• Dataset extract
★ ★ ★ ★ ★
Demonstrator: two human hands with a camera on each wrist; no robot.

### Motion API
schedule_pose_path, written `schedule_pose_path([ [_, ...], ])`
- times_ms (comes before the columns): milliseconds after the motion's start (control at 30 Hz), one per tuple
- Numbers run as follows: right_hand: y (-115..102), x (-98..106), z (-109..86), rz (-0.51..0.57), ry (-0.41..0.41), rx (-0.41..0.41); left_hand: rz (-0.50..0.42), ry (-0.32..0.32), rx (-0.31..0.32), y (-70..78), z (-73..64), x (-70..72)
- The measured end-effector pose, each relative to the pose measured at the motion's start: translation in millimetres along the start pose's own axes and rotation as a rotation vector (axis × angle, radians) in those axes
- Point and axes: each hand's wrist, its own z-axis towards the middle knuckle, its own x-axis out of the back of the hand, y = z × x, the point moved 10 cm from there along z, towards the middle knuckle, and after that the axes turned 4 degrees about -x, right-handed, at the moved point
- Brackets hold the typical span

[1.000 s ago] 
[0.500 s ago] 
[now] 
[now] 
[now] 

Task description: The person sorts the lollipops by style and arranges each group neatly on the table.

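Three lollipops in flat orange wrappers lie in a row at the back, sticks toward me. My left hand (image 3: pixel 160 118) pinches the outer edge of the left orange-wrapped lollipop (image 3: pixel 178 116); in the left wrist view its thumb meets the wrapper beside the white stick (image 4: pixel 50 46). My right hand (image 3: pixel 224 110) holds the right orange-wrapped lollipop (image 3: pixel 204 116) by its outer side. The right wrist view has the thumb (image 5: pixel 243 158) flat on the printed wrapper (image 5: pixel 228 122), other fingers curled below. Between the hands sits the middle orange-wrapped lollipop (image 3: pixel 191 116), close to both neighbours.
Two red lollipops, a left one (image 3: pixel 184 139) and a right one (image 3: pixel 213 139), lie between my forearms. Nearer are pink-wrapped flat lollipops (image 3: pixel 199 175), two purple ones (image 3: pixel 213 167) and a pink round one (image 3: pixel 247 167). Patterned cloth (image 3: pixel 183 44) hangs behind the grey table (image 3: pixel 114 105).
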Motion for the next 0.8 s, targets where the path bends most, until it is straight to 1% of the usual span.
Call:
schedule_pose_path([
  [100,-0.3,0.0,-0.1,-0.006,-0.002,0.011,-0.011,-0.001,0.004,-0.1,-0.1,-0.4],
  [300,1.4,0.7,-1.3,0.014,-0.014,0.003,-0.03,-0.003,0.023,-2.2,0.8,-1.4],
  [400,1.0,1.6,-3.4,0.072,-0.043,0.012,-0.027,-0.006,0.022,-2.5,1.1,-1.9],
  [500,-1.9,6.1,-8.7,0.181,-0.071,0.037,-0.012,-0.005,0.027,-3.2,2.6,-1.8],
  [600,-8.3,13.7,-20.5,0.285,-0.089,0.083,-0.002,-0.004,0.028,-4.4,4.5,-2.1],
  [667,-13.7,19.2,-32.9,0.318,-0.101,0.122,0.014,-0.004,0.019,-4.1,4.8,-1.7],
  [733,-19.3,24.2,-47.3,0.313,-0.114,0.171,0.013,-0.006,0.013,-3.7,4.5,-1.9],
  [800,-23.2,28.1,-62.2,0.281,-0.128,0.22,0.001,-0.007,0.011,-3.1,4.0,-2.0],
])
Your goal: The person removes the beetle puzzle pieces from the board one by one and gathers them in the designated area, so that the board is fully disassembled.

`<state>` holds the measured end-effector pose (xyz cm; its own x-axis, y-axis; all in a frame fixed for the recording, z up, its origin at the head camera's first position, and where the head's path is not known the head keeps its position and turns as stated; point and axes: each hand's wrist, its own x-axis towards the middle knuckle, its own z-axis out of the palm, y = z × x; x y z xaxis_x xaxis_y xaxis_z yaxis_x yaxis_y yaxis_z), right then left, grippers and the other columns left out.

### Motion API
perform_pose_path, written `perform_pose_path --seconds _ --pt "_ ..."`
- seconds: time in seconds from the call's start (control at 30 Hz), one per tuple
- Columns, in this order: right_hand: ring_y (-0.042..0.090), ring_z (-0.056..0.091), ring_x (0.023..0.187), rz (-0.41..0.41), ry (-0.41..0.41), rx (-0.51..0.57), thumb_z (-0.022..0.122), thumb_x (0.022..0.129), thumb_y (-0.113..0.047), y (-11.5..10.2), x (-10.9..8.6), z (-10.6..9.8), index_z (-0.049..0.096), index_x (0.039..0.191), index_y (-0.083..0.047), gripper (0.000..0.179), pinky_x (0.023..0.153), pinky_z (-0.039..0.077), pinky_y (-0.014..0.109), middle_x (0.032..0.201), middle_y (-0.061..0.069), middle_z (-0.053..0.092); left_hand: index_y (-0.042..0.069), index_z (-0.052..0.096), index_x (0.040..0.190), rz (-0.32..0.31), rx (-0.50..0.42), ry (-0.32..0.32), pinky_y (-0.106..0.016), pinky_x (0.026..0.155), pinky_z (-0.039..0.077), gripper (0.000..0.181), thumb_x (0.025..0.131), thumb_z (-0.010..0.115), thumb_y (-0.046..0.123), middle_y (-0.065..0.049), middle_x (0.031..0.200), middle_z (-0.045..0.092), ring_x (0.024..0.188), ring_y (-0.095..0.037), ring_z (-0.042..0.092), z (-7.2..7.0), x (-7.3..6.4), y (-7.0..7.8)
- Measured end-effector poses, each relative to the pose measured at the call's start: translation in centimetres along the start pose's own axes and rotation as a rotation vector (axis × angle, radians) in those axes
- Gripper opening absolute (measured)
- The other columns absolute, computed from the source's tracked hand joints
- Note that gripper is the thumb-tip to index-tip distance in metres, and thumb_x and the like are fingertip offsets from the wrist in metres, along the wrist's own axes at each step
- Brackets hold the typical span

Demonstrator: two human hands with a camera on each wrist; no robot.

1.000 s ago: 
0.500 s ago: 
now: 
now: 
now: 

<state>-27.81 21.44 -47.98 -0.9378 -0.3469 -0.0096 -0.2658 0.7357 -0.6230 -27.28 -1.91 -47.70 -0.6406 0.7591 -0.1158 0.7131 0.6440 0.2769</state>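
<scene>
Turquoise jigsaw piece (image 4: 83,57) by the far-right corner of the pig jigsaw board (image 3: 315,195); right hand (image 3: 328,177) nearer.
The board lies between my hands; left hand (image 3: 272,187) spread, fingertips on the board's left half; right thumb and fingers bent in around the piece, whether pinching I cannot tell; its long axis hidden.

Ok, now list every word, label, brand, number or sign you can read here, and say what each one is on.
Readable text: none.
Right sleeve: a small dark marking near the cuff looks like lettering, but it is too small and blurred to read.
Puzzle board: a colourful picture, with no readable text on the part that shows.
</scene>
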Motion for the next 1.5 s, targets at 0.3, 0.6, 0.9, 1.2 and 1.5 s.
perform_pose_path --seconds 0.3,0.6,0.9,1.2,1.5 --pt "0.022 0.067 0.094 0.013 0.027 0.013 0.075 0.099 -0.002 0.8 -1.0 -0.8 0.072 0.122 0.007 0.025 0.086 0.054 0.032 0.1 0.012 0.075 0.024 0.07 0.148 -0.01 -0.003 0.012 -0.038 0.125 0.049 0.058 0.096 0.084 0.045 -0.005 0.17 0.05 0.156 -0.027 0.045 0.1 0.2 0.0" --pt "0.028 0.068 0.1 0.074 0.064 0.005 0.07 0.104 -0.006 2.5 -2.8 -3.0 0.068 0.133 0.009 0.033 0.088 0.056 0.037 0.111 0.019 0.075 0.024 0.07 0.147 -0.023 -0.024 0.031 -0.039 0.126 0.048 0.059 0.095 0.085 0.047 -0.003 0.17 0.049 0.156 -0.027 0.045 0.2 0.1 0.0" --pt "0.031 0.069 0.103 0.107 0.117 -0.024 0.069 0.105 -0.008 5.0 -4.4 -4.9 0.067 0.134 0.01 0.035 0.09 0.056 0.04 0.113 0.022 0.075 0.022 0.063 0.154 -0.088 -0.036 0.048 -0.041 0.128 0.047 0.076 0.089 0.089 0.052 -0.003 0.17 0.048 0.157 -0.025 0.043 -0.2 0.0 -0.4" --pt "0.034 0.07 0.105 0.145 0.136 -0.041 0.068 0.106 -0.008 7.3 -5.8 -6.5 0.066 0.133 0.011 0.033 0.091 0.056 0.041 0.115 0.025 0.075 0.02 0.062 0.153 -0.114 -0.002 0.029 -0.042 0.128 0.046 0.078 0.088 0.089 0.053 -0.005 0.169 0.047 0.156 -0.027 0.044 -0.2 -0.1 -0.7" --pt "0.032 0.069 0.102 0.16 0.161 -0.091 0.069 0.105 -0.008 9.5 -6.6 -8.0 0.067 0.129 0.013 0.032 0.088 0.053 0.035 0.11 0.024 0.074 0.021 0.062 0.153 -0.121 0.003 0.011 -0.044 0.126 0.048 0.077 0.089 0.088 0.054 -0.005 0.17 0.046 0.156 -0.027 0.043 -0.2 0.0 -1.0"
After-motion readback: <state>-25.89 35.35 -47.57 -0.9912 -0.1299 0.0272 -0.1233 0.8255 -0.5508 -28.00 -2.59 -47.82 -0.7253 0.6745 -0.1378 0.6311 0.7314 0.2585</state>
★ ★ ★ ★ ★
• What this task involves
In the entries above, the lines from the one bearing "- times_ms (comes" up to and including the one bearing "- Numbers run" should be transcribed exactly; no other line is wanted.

• Solved exercise
- times_ms (comes before the columns): milliseconds after the motion's start (control at 30 Hz), one per tuple
- Numbers run as follows: right_hand: y (-115..102), x (-98..106), z (-109..86), rz (-0.51..0.57), ry (-0.41..0.41), rx (-0.41..0.41); left_hand: rz (-0.50..0.42), ry (-0.32..0.32), rx (-0.31..0.32), y (-70..78), z (-73..64), x (-70..72)

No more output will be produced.